Friday, 26 April 2013

Amazonia: Archeoideology


Heading back to the Lustrian jungle, for another look at the Amazons, who are of course the all-female warrior tribe, loosely based on Greek myth intermixed with a heap of contemporary 1980s influences.

C30 Citadel Amazons | 2nd Citadel Compendium


"Second wave" feminism in the 1970s created an entirely new mythology founded on completely dodgy archaeological grounds. The central story goes something like this: once upon a time in Neolithic Europe women were dominant and as women are all naturally "peaceful, nurturing and in tune with nature" they worshiped the Great Mother Goddess and humanity all lived together in universal peace and harmony. And then, boo-hiss evil patriarchal male dominated society invaded and destroyed them all, with their evil man-idea of The Wheel and enslaving horses and being male-chauvinist pigs and stuff.

Amazon Branchwalker | David Sims / Daria Werbowy | Vogue US 2010
Of course, such scenarios can only be constructed by cherry picking archeological evidence, generally making stuff up, falsifying dates, projecting folklore onto a much earlier time period than that which produced it and overly free interpretation of evidence etc. This kind of nonsense was spouted by crackpot hippy archeologist Maria Gimbutas, and is no doubt still in vogue in some happy-clappy alternative history quarters.

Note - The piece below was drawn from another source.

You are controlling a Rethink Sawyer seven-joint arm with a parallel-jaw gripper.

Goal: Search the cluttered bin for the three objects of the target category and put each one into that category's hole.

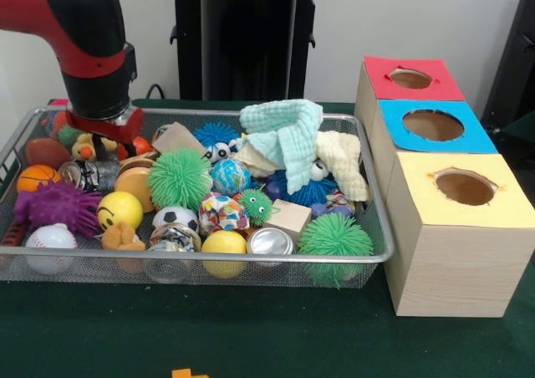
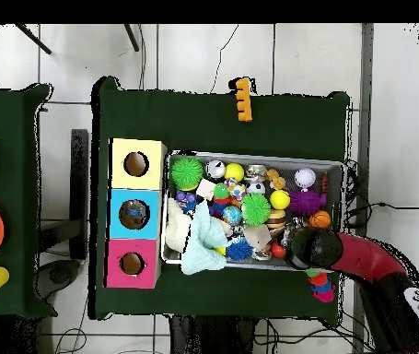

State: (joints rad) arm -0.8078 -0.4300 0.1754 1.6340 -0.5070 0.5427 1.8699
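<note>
A wire bin [image 1: 378, 227] holds a heap of toys: green spiky balls [image 1: 178, 177] [image 1: 334, 236], a purple spiky ball [image 1: 57, 204], a yellow smiley ball [image 1: 119, 209], a baseball [image 1: 50, 240], a soccer ball [image 1: 175, 217], a basketball [image 1: 38, 177], a metal can [image 1: 270, 242] and a wooden block [image 1: 290, 217]. A mint cloth [image 1: 284, 131] and a cream cloth [image 1: 343, 160] lie on top at the back. My gripper [image 1: 104, 142] is lowered into the bin's far left corner, over a rubber duck [image 1: 84, 148]. Its tips are hidden among the toys. In the overhead view the arm's wrist [image 2: 312, 247] covers that corner.
Beside the bin stand three joined boxes, each with a round hole: red [image 1: 410, 79], blue [image 1: 433, 125] and yellow [image 1: 465, 187]. From above they are the yellow [image 2: 137, 164], blue [image 2: 134, 214] and red [image 2: 132, 264] boxes. An orange piece [image 2: 242, 100] lies on the green cloth.
</note>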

Fortunately someone has put an amateur documentary up on Youtube about Gimbutas so you can watch it rather than wade through her texts, it is a relentlessly pro-feminist prehistory, and provides less critical substance as the average History Channel piece (i.e. not much). Like Erich von Danikens Chariots of the Gods before it, the rhetoric is rather barefaced - notice how the the connective tissue of argument is dsicarded in favor of parading images of artifacts in front of the viewer with assertion after assertion, with no explanation of how the objects are actually related across great oceans of time. Best example putting Willendorf Venus (24,000BC) in a sequence with a piece of Greek sculpture (3,500BC) with no mention of how these artifacts could be related, they just are :





This central myth of "matriachal prehistory" as it is known, requires women to be seen as 'peaceful and nurturing' and men as 'violent and dominating' which, rather than being based on actual historical evidence, is just projecting the negative stereotyped gender-roles of contemporary society onto prehistory. As this actually does nothing to improve the social standing of women (or men for that matter), it's no wonder contemporary feminists reject it wholeheartedly as a useful mythology, but in the late 1970s, early 1980s, much of this discource' was actively taking place within archaeology - and unlike Von Dankiens  "the aliens did it" which is alternately scoffed at and ignored by academia, Gimbutas curried some favour with proper historians and archeologists of the time (typically ones promoting a feminist agenda, and those wanting to just point out how ideologically constucted our notions of pre-history are).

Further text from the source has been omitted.